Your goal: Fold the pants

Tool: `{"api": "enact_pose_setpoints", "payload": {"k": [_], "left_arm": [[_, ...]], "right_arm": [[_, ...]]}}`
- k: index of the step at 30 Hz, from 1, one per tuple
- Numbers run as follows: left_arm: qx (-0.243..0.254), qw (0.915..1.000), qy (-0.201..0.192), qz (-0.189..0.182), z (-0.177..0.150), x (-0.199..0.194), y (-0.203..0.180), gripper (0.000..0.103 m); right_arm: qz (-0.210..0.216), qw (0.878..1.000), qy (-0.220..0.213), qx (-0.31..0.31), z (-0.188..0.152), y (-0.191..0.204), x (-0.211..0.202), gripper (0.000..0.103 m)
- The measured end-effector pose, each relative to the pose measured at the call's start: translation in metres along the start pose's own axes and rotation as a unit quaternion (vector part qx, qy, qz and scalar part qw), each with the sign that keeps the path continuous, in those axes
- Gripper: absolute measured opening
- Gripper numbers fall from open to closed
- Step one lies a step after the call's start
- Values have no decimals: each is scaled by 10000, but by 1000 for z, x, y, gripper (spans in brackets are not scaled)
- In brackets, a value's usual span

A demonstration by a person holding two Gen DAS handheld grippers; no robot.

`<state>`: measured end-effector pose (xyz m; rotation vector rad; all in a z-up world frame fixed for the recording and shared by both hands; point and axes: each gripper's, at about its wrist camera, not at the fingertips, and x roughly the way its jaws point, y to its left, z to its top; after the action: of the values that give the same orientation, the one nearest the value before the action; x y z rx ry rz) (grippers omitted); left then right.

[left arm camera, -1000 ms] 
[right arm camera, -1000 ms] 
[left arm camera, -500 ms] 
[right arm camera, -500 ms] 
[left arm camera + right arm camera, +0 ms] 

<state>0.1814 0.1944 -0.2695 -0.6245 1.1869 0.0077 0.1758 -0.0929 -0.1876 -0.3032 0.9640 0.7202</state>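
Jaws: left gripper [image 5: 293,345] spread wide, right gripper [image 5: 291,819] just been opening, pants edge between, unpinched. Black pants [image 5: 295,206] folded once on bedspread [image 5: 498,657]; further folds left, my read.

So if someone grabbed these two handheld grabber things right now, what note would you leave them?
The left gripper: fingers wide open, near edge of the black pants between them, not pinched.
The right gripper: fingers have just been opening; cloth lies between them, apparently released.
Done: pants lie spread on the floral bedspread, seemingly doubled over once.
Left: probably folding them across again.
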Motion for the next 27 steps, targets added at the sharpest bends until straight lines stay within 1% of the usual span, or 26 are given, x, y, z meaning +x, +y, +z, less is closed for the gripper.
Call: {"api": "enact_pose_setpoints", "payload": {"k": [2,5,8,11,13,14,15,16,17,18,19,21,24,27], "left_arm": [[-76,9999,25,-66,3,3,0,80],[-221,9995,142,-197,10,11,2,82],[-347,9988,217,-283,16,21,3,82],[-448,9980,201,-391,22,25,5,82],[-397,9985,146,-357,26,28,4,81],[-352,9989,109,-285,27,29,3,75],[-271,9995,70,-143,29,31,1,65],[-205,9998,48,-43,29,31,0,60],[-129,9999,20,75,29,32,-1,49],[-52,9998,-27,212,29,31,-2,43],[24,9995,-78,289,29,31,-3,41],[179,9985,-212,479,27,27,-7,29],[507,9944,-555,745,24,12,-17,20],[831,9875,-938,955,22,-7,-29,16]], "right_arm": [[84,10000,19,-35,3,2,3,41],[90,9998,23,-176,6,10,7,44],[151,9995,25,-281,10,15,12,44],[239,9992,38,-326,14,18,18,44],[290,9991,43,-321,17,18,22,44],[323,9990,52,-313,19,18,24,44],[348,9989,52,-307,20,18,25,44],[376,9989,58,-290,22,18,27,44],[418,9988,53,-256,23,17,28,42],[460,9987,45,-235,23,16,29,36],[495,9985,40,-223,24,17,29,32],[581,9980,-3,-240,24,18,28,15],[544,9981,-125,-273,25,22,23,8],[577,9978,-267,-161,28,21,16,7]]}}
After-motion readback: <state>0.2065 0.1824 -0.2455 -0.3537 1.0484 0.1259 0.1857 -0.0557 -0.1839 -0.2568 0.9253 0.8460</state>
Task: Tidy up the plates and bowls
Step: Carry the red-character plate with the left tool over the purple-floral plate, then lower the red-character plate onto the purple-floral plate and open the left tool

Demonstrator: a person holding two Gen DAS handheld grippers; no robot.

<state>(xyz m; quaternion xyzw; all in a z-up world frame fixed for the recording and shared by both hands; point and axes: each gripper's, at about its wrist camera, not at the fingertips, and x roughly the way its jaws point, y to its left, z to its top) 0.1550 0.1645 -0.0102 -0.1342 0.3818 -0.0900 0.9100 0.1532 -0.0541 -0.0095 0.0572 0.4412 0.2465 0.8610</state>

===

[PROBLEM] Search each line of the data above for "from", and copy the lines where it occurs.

[SOLUTION TO THIS TASK]
- k: index of the step at 30 Hz, from 1, one per tuple
- Gripper numbers fall from open to closed

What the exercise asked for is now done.